▸ Work order
For the listing below, return the line containing "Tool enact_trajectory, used", the line containing "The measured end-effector", and all lines in between, exactly as written and nothing else.

-- -- --

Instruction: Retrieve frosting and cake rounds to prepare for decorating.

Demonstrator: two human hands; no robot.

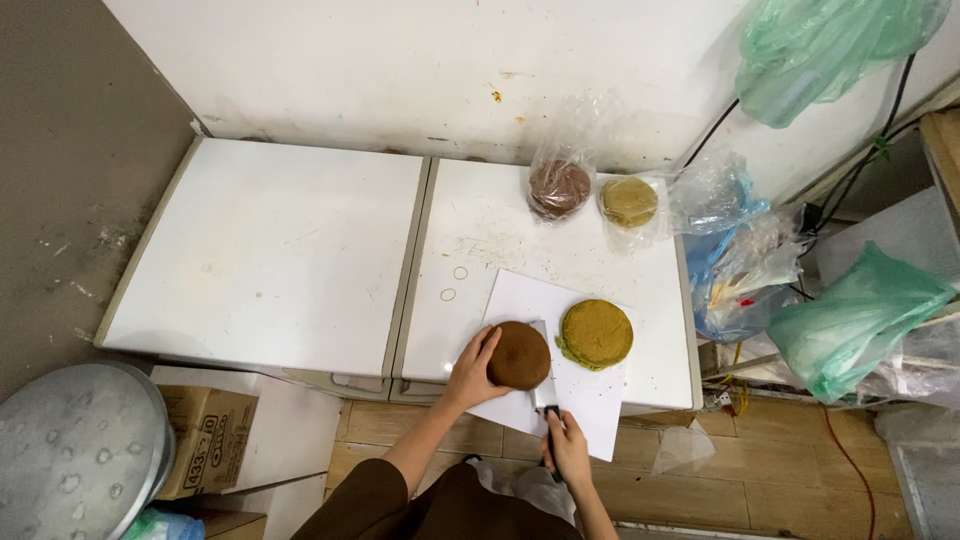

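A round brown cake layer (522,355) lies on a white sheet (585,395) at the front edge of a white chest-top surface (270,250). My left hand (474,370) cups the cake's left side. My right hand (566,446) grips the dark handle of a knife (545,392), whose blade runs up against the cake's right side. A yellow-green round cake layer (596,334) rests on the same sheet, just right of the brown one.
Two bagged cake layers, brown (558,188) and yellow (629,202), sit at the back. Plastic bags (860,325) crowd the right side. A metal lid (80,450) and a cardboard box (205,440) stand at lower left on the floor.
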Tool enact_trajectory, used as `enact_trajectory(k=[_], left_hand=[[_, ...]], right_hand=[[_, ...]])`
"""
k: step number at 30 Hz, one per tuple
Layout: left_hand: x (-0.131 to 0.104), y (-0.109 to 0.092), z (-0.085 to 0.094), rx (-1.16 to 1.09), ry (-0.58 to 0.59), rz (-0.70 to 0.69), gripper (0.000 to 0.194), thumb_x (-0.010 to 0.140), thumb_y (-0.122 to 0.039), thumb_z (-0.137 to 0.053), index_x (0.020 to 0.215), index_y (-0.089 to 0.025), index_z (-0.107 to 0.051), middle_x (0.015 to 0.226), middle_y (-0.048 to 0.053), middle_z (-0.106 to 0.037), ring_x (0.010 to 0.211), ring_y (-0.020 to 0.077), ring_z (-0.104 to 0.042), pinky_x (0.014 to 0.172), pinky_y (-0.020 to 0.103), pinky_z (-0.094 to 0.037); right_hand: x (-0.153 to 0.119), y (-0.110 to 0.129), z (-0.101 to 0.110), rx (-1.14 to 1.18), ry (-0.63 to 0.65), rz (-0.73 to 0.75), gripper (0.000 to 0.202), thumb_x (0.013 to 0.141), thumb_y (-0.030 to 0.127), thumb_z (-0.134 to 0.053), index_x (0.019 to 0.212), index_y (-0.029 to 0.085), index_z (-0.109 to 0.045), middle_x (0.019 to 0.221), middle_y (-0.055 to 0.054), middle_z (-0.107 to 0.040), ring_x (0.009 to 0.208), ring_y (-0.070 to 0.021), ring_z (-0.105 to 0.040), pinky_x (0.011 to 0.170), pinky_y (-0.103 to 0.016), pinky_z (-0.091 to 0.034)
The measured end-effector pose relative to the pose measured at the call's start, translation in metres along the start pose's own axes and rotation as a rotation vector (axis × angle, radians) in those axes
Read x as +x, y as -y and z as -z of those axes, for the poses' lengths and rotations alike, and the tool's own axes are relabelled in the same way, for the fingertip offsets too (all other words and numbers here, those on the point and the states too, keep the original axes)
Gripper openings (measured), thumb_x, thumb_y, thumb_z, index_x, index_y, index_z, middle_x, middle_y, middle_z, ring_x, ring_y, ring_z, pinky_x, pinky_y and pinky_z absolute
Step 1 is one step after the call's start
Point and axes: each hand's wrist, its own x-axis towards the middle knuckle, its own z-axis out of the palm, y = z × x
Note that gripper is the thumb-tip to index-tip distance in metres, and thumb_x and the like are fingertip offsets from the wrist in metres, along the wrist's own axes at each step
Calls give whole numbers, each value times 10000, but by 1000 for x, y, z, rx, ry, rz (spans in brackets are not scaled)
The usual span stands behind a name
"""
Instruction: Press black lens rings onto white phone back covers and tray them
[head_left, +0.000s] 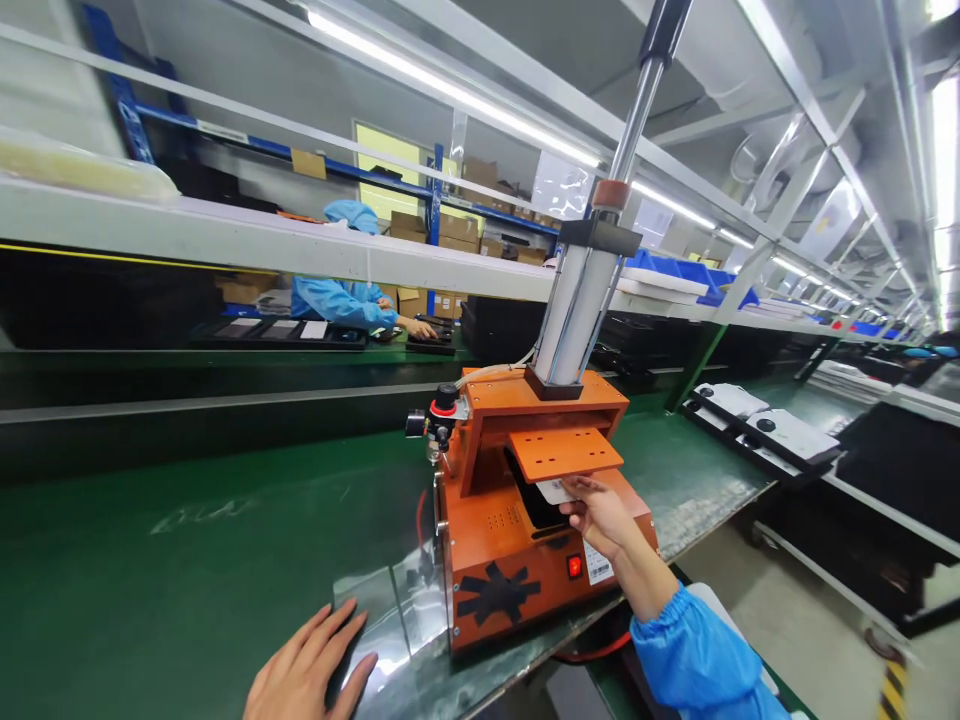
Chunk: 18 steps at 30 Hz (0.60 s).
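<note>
An orange pneumatic press (525, 590) stands on the green bench, its upper plate (566, 453) raised above a black pad (534, 508). My right hand (596, 512) reaches in at the front of the gap, fingers pinched on the edge of a flat white piece (553, 491). Part of that piece is hidden under the upper plate and by my fingers. My left hand (311, 665) lies with fingers spread at the near bench edge, touching a clear plastic sheet (375, 600) left of the press. A red switch (574, 566) glows on the press front.
A tray (765, 430) holding white pieces sits at the right, beside a black cart (900, 480). Across the bench a co-worker in blue sleeves (341, 302) handles parts near dark trays (285, 332). A white shelf (300, 235) runs overhead. The press's cylinder (574, 315) rises past it.
</note>
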Motion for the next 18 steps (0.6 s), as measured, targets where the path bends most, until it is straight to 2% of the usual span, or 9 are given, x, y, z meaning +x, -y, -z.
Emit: enact_trajectory(k=[3, 5, 7, 10, 12, 14, 16, 18], left_hand=[[-1, -7, 7, -4, 13, 15, 426, 929, -559, -568, 1212, -298, -752, 1358, 35, -715, 1305, 318, -620, 1010, 469, -522], [-2, -12, 14, -14, 46, 13, 462, 947, -571, -536, 1242, -275, -734, 1374, 50, -704, 1326, 323, -597, 1034, 477, -499], [-2, -17, 20, -28, 72, 23, 513, 961, -588, -485, 1258, -241, -720, 1377, 74, -699, 1342, 338, -575, 1054, 497, -481], [2, -24, 27, -46, 90, 60, 576, 973, -605, -390, 1234, -208, -715, 1357, 112, -702, 1367, 372, -542, 1061, 548, -470], [6, -28, 31, -49, 99, 79, 591, 976, -603, -342, 1215, -211, -714, 1348, 126, -702, 1369, 386, -538, 1047, 573, -475], [8, -32, 34, -48, 102, 87, 591, 975, -604, -320, 1204, -223, -711, 1337, 127, -706, 1359, 397, -545, 1032, 590, -478], [9, -35, 37, -49, 101, 89, 580, 975, -606, -324, 1194, -231, -709, 1328, 123, -711, 1351, 404, -550, 1017, 595, -485], [8, -36, 37, -49, 102, 94, 568, 975, -607, -334, 1197, -237, -704, 1329, 122, -710, 1353, 411, -547, 1002, 602, -490]], right_hand=[[-28, 3, 18, -62, -16, -85, 284, 702, 261, -914, 860, 149, -706, 710, -49, -718, 483, -131, -647, 370, -160, -476], [-50, 12, 48, -167, -9, -123, 340, 755, 360, -904, 947, 144, -726, 719, -51, -713, 511, -130, -649, 410, -170, -500], [-69, 22, 94, -338, 22, -165, 422, 774, 441, -893, 1023, 139, -734, 755, -60, -718, 545, -135, -653, 477, -198, -538], [-97, 24, 184, -591, 24, -246, 491, 744, 537, -886, 1007, 150, -738, 876, -79, -730, 641, -152, -661, 595, -254, -576], [-120, 12, 242, -740, -116, -216, 547, 720, 671, -828, 939, 180, -728, 859, -58, -718, 674, -161, -645, 643, -283, -583], [-143, -11, 286, -824, -230, -192, 582, 717, 760, -751, 883, 204, -701, 851, -52, -712, 730, -192, -660, 696, -320, -591], [-161, -41, 314, -914, -297, -171, 579, 725, 790, -697, 805, 218, -669, 779, -46, -696, 695, -212, -653, 655, -340, -575], [-171, -72, 327, -1014, -327, -145, 548, 770, 768, -653, 761, 220, -647, 708, -42, -671, 636, -220, -638, 591, -348, -547]])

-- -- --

▸ Written response
Tool enact_trajectory, used as `enact_trajectory(k=[_], left_hand=[[_, ...]], right_hand=[[_, ...]])`
"""
k: step number at 30 Hz, one per tuple
Layout: left_hand: x (-0.131 to 0.104), y (-0.109 to 0.092), z (-0.085 to 0.094), rx (-1.16 to 1.09), ry (-0.58 to 0.59), rz (-0.70 to 0.69), gripper (0.000 to 0.194), thumb_x (-0.010 to 0.140), thumb_y (-0.122 to 0.039), thumb_z (-0.137 to 0.053), index_x (0.020 to 0.215), index_y (-0.089 to 0.025), index_z (-0.107 to 0.051), middle_x (0.015 to 0.226), middle_y (-0.048 to 0.053), middle_z (-0.106 to 0.037), ring_x (0.010 to 0.211), ring_y (-0.020 to 0.077), ring_z (-0.104 to 0.042), pinky_x (0.014 to 0.172), pinky_y (-0.020 to 0.103), pinky_z (-0.094 to 0.037); right_hand: x (-0.153 to 0.119), y (-0.110 to 0.129), z (-0.101 to 0.110), rx (-1.14 to 1.18), ry (-0.63 to 0.65), rz (-0.73 to 0.75), gripper (0.000 to 0.202), thumb_x (0.013 to 0.141), thumb_y (-0.030 to 0.127), thumb_z (-0.134 to 0.053), index_x (0.019 to 0.212), index_y (-0.029 to 0.085), index_z (-0.109 to 0.045), middle_x (0.019 to 0.221), middle_y (-0.055 to 0.054), middle_z (-0.107 to 0.040), ring_x (0.009 to 0.208), ring_y (-0.070 to 0.021), ring_z (-0.105 to 0.040), pinky_x (0.011 to 0.170), pinky_y (-0.103 to 0.016), pinky_z (-0.091 to 0.034)
The measured end-effector pose relative to the pose measured at the call's start, translation in metres along the start pose's own axes and rotation as a rotation vector (axis × angle, radians) in those axes

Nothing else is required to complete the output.